AP World History focuses on developing students’ abilities to think conceptually about world history from approximately 8000 BCE to the present and apply historical thinking skills as they learn about the past. Five themes of equal importance — focusing on the environment, cultures, state-building, economic systems, and social structures — provide areas of historical inquiry for investigation throughout the course. AP World History encompasses the history of the five major geographical regions of the globe: Africa, the Americas, Asia, Europe, and Oceania, with special focus on historical developments and processes that cross multiple regions. This course requires all students to take the AP World History exam. For more information, please visit: https://apcentral.collegeboard.org/courses/ap-world-history?course=ap-world-history.
AP Macroeconomics is an introductory college-level course that focuses on the principles that apply to an economic system as a whole. The course places particular emphasis on the study of national income and price-level determination; it also develops students’ familiarity with economic performance measures, the financial sector, stabilization policies, economic growth, and international economics. Students learn to use graphs, charts, and data to analyze, describe, and explain economic concepts. This course requires all students to take the AP Macroeconomics exam. This is a 1 semester course. For more information, please visit: https://apcentral.collegeboard.org/courses/ap-macroeconomics?course=ap-macroeconomics.
AP Microeconomics is an introductory college-level course that focuses on the principles of economics that apply to the functions of individual economic decision-makers. The course also develops students’ familiarity with the operation of product and factor markets, distributions of income, market failure, and the role of government in promoting greater efficiency and equity in the economy. Students learn to use graphs, charts, and data to analyze, describe, and explain economic concepts. This course requires all students to take the AP Microeconomics exam. This is a 1 semester course. For more information, please visit: https://apcentral.collegeboard.org/courses/ap-microeconomics?course=ap-microeconomics.

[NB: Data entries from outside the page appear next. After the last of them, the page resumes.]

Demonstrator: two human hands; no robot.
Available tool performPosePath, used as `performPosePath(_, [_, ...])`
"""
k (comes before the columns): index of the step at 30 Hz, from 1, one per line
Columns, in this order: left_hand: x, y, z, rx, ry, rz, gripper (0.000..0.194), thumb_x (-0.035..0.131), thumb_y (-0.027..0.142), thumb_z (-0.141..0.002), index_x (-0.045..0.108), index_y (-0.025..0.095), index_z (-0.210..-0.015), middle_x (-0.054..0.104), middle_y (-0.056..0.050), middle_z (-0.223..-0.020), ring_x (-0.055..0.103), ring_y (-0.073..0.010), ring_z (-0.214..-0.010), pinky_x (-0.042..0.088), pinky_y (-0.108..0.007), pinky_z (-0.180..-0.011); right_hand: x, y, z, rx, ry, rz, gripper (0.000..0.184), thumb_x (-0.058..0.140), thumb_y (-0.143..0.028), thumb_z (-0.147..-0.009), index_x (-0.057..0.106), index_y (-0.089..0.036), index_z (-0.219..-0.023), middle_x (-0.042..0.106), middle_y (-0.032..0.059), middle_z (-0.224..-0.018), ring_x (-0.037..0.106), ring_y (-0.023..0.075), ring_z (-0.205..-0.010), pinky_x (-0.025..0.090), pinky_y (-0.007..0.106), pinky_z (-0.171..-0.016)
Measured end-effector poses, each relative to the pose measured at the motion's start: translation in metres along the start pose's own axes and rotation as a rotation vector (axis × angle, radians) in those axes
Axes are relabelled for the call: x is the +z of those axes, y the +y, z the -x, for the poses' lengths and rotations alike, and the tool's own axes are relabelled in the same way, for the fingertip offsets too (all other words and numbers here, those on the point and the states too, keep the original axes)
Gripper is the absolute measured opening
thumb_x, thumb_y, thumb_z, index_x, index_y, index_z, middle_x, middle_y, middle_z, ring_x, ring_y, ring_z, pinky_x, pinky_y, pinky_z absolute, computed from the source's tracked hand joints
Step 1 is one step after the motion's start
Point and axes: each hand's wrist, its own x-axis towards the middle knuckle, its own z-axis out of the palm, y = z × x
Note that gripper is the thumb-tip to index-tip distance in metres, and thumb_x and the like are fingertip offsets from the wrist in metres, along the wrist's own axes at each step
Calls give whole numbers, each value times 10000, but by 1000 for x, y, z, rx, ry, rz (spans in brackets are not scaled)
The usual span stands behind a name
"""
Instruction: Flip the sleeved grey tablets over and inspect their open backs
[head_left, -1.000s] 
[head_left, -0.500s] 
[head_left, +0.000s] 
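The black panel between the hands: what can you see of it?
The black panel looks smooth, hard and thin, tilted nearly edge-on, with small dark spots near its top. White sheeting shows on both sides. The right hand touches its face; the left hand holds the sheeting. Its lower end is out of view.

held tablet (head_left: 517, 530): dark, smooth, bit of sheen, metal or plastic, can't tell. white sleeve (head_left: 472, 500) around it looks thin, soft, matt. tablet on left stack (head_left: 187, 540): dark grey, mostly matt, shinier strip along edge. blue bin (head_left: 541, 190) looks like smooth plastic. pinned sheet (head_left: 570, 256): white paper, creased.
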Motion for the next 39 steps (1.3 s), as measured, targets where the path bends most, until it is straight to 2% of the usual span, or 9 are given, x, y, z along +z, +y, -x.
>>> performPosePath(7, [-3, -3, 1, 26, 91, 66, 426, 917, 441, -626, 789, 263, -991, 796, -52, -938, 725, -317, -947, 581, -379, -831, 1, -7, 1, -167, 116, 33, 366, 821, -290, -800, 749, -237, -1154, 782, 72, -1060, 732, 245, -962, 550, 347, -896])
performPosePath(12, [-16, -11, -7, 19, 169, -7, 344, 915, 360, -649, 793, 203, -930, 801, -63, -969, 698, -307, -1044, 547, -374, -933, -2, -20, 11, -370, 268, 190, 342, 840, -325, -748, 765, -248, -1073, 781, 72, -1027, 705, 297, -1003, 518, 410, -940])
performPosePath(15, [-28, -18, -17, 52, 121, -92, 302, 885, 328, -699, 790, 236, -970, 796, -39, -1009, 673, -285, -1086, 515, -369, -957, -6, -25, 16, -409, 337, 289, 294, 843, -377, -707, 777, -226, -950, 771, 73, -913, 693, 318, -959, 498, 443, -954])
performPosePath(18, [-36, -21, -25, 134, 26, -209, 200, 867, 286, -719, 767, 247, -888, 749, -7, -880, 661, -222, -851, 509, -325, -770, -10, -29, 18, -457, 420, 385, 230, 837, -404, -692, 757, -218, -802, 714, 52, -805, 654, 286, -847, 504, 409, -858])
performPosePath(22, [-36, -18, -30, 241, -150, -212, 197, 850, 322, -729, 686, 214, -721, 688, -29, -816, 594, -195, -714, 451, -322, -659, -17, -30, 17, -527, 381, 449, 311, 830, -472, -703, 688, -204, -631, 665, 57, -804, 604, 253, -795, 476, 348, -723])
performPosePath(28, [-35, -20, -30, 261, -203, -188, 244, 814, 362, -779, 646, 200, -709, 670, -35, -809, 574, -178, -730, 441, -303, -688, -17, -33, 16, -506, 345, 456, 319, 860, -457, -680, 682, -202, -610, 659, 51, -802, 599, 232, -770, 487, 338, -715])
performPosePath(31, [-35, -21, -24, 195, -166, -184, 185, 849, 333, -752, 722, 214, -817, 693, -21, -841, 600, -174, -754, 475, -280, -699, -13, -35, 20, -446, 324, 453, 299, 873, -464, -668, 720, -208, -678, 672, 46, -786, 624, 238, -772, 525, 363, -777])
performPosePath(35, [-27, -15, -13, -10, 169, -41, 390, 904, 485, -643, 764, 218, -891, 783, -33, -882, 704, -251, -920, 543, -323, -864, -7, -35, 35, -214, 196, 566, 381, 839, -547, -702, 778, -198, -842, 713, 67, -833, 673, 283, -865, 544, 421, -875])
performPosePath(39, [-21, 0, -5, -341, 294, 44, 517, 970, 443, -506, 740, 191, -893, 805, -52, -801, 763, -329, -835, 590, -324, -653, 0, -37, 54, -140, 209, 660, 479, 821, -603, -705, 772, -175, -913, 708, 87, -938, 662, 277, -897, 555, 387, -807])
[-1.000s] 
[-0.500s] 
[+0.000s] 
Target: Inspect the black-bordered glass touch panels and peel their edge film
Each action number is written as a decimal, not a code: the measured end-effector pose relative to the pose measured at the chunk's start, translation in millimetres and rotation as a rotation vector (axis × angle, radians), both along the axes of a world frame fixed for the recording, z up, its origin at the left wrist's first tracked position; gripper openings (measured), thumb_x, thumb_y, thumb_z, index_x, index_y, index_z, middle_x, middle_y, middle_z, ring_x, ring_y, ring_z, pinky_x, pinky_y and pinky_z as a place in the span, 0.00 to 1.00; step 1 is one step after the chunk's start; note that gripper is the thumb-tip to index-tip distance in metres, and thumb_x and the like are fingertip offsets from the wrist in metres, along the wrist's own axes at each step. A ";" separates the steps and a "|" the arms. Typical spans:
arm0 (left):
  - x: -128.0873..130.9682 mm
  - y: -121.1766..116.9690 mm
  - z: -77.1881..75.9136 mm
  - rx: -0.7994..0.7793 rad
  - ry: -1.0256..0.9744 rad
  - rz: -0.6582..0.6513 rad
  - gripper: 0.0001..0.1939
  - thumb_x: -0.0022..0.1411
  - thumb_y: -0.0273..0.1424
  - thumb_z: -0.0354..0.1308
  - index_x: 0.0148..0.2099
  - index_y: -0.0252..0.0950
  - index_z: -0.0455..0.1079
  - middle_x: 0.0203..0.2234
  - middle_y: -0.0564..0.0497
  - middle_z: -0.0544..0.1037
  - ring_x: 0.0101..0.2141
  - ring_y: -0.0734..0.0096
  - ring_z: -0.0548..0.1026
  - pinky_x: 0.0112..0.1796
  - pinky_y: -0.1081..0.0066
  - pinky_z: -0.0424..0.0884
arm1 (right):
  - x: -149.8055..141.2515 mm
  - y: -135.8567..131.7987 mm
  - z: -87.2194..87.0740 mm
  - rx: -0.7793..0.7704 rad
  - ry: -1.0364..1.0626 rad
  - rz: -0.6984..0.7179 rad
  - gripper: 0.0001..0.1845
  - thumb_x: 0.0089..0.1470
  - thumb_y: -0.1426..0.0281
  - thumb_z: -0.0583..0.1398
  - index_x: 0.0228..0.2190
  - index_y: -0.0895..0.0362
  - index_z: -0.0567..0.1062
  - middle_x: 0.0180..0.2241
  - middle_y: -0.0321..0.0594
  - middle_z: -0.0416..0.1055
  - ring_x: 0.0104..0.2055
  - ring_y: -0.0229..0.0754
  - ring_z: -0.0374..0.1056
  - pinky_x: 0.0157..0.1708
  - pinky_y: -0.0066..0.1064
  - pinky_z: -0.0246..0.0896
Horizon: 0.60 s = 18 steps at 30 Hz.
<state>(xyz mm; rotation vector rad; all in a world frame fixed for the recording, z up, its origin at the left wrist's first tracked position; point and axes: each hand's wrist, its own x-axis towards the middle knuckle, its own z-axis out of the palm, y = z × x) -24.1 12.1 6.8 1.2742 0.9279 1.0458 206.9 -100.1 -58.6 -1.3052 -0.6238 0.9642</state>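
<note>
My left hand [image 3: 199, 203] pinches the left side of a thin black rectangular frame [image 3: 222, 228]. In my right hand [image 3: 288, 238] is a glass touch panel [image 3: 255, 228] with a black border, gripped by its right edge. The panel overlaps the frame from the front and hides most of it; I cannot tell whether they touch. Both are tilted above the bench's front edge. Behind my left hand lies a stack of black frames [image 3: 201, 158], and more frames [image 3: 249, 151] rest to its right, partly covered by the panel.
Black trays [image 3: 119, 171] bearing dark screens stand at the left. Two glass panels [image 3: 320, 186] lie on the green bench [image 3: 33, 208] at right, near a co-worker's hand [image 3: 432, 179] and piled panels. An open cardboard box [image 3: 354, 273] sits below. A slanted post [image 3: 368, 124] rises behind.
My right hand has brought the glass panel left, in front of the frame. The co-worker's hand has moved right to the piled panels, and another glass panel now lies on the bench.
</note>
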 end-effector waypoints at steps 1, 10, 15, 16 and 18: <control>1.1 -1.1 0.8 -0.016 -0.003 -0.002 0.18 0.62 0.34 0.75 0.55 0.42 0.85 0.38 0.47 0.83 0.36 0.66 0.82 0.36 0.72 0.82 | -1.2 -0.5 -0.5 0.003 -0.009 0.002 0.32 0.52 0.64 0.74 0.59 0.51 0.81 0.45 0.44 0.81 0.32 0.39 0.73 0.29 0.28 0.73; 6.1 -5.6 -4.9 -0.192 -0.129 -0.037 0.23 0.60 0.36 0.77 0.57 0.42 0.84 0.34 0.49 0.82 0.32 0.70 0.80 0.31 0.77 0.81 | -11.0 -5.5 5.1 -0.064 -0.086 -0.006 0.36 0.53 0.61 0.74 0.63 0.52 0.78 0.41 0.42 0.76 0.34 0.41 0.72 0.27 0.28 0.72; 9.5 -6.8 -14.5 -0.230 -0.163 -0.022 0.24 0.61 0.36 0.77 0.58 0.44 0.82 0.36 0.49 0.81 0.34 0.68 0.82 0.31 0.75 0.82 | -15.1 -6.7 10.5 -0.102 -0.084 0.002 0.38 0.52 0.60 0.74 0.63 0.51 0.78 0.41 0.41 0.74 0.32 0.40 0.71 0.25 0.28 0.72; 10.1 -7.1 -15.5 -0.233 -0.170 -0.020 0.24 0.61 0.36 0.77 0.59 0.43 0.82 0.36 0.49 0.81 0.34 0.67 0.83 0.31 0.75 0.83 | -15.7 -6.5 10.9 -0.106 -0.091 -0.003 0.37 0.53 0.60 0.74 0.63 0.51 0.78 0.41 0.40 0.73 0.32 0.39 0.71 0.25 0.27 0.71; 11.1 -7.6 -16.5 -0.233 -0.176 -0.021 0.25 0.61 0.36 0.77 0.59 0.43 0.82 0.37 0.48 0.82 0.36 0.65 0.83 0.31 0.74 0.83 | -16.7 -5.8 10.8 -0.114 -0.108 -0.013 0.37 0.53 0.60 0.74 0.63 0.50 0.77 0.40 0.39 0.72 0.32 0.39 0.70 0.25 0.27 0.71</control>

The AP Psychology course introduces students to the systematic and scientific study of human behavior and mental processes. While considering the psychologists and studies that have shaped the field, students explore and apply psychological theories, key concepts, and phenomena associated with such topics as the biological bases of behavior, sensation and perception, learning and cognition, motivation, developmental psychology, testing and individual differences, treatment of abnormal behavior, and social psychology. Throughout the course, students employ psychological research methods, including ethical considerations, as they use the scientific method, analyze bias, evaluate claims and evidence, and effectively communicate ideas. This course requires all students to take the AP Psychology exam. For more information, please visit: https://apcentral.collegeboard.org/courses/ap-psychology?course=ap-psychology.
AP Biology is an introductory college-level biology course. Students cultivate their understanding of biology through inquiry-based investigations as they explore the following topics: evolution, cellular processes — energy and communication, genetics, information transfer, ecology, and interactions. This course requires students to take the Georgia Milestones End of Course Test (if applicable) as well as the AP Biology exam. For more information, please visit: https://apcentral.collegeboard.org/courses/ap-biology?course=ap-biology.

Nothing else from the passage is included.